*** Opening of INFORMATION SUPPLIED ***

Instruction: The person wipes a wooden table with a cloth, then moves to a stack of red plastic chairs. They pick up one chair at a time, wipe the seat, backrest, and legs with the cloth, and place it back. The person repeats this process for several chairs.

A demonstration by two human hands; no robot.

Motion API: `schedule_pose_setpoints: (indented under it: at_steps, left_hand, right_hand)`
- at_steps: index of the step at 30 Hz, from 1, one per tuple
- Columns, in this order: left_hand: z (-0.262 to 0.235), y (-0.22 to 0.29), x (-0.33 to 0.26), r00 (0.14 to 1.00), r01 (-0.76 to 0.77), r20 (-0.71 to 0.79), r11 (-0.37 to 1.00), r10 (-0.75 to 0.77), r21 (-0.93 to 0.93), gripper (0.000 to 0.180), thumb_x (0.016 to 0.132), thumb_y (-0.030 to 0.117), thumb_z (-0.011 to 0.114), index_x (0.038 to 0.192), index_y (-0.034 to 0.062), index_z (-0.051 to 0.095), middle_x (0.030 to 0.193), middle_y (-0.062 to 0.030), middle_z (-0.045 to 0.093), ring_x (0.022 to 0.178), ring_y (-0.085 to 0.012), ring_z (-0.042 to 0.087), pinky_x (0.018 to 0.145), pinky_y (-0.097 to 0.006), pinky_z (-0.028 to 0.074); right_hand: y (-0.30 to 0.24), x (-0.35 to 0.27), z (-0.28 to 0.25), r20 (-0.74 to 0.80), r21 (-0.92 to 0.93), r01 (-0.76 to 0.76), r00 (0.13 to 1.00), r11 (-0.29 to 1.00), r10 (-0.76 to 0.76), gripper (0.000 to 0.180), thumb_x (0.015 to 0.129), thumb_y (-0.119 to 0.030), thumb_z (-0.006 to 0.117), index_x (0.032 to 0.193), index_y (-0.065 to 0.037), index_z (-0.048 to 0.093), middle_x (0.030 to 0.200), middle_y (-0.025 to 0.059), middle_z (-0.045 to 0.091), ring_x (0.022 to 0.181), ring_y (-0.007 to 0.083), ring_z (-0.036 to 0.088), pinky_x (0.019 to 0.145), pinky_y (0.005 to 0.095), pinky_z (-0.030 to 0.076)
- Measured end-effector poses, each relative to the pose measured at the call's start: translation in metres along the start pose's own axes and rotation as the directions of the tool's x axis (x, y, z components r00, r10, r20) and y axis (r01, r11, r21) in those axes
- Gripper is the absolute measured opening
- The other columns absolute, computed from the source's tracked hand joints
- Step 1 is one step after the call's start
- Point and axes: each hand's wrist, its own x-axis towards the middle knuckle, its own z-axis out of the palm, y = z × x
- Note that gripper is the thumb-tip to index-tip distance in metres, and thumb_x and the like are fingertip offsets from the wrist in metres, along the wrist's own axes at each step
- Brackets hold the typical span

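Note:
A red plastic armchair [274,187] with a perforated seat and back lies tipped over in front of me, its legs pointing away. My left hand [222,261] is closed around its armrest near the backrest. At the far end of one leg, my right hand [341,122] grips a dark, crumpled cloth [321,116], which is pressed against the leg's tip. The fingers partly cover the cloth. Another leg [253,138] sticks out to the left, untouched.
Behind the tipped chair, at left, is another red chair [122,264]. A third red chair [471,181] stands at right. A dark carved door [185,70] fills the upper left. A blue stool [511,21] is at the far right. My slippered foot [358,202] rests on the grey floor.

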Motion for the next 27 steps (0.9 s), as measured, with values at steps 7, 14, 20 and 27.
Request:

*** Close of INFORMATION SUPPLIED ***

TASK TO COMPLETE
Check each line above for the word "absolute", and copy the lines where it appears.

SOLUTION BELOW
- Gripper is the absolute measured opening
- The other columns absolute, computed from the source's tracked hand joints

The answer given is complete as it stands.